O Conselho Monetário Nacional (CMN) aumentou pela segunda vez neste ano a Taxa de Juros de Longo Prazo (TJLP), que, de 5% ao ano no último trimestre de 2014, passou a 5,5% ao ano no primeiro trimestre de 2015 e será de 6% ao ano neste trimestre. É uma alta modesta, que ainda favorece os tomadores com enormes subsídios, estimados pelo ministro do Planejamento, Nelson Barbosa, em R$ 25 bilhões no ano passado.

O Estado de S.Paulo

01 de abril de 2015 | 02h07

A TJLP é uma espécie de juro básico do Banco Nacional de Desenvolvimento Econômico e Social (BNDES), empregado na correção da maioria dos contratos da instituição. Sendo muito menor do que o juro básico do Banco Central, que influencia o conjunto de empréstimos livres, estimula as empresas a procurar o crédito do BNDES antes de buscar os bancos privados e mesmo os outros estatais.

Nem sempre a TJLP foi tão baixa. Era de 26,01% ao ano em 1995 e oscilou muito desde então, sem perder o caráter de incentivo aos tomadores. Mas foi nos últimos anos que se acentuou o descompasso entre os juros ativos (cobrados dos tomadores) em geral e a TJLP. Em 2013 e 2014, para uma TJLP de apenas 5%, a taxa Selic oscilou entre 7,25% e 11,75% ao ano.

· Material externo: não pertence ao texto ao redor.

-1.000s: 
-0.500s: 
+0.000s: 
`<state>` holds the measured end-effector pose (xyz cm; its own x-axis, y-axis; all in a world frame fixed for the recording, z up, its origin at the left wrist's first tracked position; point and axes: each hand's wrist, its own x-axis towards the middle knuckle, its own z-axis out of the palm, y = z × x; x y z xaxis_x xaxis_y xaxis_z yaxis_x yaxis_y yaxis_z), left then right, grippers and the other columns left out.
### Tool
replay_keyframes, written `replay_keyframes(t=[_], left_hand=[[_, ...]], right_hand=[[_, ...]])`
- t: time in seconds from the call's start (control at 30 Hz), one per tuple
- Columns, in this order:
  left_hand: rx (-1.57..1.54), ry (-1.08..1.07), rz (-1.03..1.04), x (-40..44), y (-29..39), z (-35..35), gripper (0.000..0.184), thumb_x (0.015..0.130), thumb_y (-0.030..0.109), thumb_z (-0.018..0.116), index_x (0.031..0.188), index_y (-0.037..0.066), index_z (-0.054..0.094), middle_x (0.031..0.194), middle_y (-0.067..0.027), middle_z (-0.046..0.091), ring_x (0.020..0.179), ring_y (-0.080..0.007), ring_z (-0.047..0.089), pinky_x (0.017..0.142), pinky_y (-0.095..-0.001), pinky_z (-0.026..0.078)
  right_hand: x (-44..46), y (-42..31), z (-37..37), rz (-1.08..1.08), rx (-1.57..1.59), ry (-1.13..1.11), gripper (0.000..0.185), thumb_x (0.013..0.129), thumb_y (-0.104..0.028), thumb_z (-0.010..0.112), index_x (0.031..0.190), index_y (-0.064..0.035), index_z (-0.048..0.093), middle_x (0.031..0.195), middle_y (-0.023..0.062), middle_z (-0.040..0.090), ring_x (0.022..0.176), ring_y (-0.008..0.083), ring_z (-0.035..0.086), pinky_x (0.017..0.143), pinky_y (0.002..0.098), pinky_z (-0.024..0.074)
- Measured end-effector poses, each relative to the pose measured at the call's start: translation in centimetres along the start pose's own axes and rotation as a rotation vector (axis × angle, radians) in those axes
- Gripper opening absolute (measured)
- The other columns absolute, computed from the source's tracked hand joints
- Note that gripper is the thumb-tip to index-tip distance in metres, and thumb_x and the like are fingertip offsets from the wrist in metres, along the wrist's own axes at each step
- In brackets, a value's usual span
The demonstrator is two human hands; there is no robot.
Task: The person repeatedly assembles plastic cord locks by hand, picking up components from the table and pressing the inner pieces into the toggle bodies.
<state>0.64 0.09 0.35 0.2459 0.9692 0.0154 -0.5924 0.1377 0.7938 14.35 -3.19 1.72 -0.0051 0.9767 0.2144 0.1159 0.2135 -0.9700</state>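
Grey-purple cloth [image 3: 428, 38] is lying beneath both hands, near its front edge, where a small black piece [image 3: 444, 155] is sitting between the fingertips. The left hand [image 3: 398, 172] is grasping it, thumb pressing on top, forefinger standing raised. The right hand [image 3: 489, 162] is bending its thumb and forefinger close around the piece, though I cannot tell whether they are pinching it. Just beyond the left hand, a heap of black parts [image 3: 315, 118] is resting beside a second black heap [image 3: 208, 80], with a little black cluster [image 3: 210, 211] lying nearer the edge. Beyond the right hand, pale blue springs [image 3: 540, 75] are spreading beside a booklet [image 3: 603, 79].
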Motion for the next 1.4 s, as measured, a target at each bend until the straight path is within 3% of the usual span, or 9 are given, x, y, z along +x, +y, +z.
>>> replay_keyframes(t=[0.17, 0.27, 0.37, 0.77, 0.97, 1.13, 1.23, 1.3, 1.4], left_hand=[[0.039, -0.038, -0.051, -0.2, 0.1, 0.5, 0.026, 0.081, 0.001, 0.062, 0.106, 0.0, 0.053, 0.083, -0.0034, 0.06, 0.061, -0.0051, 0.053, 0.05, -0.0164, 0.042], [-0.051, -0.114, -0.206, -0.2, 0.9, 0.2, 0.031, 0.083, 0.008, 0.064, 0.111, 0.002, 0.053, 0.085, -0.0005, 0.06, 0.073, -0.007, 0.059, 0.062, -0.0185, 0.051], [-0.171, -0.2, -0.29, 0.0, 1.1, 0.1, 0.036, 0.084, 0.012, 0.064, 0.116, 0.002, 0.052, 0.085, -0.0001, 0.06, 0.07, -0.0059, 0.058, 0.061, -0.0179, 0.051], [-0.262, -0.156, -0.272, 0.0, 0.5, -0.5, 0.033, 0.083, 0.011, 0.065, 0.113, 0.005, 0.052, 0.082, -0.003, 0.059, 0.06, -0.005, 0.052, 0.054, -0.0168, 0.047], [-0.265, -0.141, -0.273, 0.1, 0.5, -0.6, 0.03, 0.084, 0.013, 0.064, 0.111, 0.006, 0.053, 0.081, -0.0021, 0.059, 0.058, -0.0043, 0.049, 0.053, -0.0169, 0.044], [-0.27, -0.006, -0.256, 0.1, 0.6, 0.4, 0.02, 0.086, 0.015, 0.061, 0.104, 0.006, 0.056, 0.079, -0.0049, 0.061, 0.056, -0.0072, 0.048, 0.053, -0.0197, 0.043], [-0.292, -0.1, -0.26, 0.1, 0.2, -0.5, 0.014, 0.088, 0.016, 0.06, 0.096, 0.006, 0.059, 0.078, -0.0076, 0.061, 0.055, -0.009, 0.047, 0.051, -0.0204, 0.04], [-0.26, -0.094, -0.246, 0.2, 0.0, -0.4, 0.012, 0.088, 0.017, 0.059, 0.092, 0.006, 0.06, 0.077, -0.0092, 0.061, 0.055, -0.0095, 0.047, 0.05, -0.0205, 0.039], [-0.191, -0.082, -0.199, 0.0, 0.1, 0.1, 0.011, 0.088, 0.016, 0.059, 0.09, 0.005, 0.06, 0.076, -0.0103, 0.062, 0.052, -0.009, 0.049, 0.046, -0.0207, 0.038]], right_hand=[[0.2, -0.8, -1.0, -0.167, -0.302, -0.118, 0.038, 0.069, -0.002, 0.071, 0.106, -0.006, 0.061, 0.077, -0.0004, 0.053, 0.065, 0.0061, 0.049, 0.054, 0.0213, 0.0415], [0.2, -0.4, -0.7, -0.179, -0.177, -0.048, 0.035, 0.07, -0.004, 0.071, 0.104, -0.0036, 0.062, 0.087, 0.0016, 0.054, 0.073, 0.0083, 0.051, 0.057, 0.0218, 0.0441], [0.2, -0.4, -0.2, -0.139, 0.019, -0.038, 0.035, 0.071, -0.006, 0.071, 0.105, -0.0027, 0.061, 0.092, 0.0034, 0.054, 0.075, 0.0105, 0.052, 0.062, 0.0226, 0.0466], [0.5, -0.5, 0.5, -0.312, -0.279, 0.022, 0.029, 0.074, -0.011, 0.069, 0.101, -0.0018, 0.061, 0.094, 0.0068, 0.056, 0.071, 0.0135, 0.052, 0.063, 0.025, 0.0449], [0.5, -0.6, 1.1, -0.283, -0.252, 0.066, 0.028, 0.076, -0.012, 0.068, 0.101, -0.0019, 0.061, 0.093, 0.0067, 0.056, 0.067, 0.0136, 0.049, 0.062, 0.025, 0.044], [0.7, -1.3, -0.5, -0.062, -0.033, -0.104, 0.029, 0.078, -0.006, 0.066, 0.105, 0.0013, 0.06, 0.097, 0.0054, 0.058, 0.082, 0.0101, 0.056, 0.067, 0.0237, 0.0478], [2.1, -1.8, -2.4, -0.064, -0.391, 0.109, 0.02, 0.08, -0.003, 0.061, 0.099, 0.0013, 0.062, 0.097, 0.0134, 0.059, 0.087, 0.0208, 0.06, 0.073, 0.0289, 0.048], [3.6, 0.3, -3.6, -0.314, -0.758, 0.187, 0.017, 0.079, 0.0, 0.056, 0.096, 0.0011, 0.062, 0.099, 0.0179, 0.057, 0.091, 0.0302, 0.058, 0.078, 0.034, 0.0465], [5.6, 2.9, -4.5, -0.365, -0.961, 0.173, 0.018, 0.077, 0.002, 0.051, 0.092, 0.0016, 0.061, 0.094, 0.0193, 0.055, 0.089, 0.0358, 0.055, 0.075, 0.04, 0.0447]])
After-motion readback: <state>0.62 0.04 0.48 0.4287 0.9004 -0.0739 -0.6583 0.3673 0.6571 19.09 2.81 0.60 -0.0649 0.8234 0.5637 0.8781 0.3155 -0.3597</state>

Em fevereiro, conforme a última nota de crédito do Banco Central, as empresas pagaram, em média, 26,1% ao ano nas operações com recursos livres.

A oferta de taxas subsidiadas, como a TJLP, tem elevado custo fiscal. Para oferecer crédito subsidiado, o BNDES depende de transferências do Tesouro Nacional para compensar a diferença - de R$ 26,1 bilhões em 2014 - entre o custo da captação do banco e da aplicação. E o Tesouro tem atrasado os pagamentos ao BNDES. Não só operações pecam por falta de transparência, como também falta transparência nos acertos entre o banco e o Tesouro.

Como o governo anunciou que não repassará novos recursos para o BNDES e quer reduzir os subsídios, o banco já está cobrando mais caro por alguns empréstimos. As taxas das operações do Programa de Sustentação do Investimento (PSI) passaram de 6,5% ao ano para 11% ao ano. O custo do programa Moderfrota passará de 4,5% ao ano para 7,5% ao ano, chegando a 9% ao ano no caso dos tomadores com renda anual superior a R$ 90 milhões.

O aumento da TJLP contribuirá para reduzir subsídios e favorecer as contas públicas. Mas é pouco provável que a TJLP possa ser mantida em 6% ao ano, enquanto a taxa básica de juros continuar subindo.